Without changing anything, reproduce every record below.

START Data shown

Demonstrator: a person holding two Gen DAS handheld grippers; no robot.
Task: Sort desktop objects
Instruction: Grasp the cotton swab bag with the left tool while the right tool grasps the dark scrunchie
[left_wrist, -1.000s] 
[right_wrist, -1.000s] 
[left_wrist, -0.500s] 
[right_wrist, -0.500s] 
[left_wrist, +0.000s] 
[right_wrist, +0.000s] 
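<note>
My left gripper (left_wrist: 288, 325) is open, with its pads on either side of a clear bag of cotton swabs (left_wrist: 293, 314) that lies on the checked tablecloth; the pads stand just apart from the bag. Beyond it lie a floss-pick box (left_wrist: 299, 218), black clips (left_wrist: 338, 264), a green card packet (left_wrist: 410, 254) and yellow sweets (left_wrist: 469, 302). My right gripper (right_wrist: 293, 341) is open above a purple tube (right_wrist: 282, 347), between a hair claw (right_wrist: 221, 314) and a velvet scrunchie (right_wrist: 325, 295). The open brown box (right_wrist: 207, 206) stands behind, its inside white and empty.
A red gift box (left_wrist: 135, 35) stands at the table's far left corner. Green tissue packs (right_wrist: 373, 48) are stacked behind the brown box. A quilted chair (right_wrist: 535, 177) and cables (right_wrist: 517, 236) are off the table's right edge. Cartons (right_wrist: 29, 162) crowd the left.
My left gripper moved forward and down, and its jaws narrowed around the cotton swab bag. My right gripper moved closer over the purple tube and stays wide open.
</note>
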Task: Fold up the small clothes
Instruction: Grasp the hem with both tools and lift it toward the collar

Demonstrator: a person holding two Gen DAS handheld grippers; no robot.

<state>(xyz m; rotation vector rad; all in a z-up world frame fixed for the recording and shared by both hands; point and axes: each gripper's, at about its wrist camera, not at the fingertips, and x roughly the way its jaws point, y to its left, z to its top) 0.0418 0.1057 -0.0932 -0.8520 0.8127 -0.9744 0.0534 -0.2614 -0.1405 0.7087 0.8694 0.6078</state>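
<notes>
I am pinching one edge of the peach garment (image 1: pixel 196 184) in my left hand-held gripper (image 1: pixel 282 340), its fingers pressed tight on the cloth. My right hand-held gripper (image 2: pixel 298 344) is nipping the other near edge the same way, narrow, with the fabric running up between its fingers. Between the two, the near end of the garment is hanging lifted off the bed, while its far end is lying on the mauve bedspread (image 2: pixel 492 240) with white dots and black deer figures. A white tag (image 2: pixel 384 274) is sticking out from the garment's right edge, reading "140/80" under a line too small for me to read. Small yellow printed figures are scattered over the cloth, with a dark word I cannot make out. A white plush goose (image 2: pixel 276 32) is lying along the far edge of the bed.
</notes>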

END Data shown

*Solution*:
Demonstrator: a person holding two Gen DAS handheld grippers; no robot.
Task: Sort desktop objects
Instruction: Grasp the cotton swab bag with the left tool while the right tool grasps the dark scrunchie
[left_wrist, -1.000s] 
[right_wrist, -1.000s] 
[left_wrist, -0.500s] 
[right_wrist, -0.500s] 
[left_wrist, +0.000s] 
[right_wrist, +0.000s] 
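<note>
My left gripper (left_wrist: 288, 325) is open, with its pads on either side of a clear bag of cotton swabs (left_wrist: 293, 314) that lies on the checked tablecloth; the pads stand just apart from the bag. Beyond it lie a floss-pick box (left_wrist: 299, 218), black clips (left_wrist: 338, 264), a green card packet (left_wrist: 410, 254) and yellow sweets (left_wrist: 469, 302). My right gripper (right_wrist: 293, 341) is open above a purple tube (right_wrist: 282, 347), between a hair claw (right_wrist: 221, 314) and a velvet scrunchie (right_wrist: 325, 295). The open brown box (right_wrist: 207, 206) stands behind, its inside white and empty.
A red gift box (left_wrist: 135, 35) stands at the table's far left corner. Green tissue packs (right_wrist: 373, 48) are stacked behind the brown box. A quilted chair (right_wrist: 535, 177) and cables (right_wrist: 517, 236) are off the table's right edge. Cartons (right_wrist: 29, 162) crowd the left.
My left gripper moved forward and down, and its jaws narrowed around the cotton swab bag. My right gripper moved closer over the purple tube and stays wide open.
</note>
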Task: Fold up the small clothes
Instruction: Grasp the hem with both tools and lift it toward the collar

Demonstrator: a person holding two Gen DAS handheld grippers; no robot.

<state>(xyz m; rotation vector rad; all in a z-up world frame fixed for the recording and shared by both hands; point and axes: each gripper's, at about its wrist camera, not at the fingertips, and x roughly the way its jaws point, y to its left, z to its top) 0.0418 0.1057 -0.0932 -0.8520 0.8127 -0.9744 0.0534 -0.2614 -0.1405 0.7087 0.8694 0.6078</state>
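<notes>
I am pinching one edge of the peach garment (image 1: pixel 196 184) in my left hand-held gripper (image 1: pixel 282 340), its fingers pressed tight on the cloth. My right hand-held gripper (image 2: pixel 298 344) is nipping the other near edge the same way, narrow, with the fabric running up between its fingers. Between the two, the near end of the garment is hanging lifted off the bed, while its far end is lying on the mauve bedspread (image 2: pixel 492 240) with white dots and black deer figures. A white tag (image 2: pixel 384 274) is sticking out from the garment's right edge, reading "140/80" under a line too small for me to read. Small yellow printed figures are scattered over the cloth, with a dark word I cannot make out. A white plush goose (image 2: pixel 276 32) is lying along the far edge of the bed.
</notes>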

That finishes the output.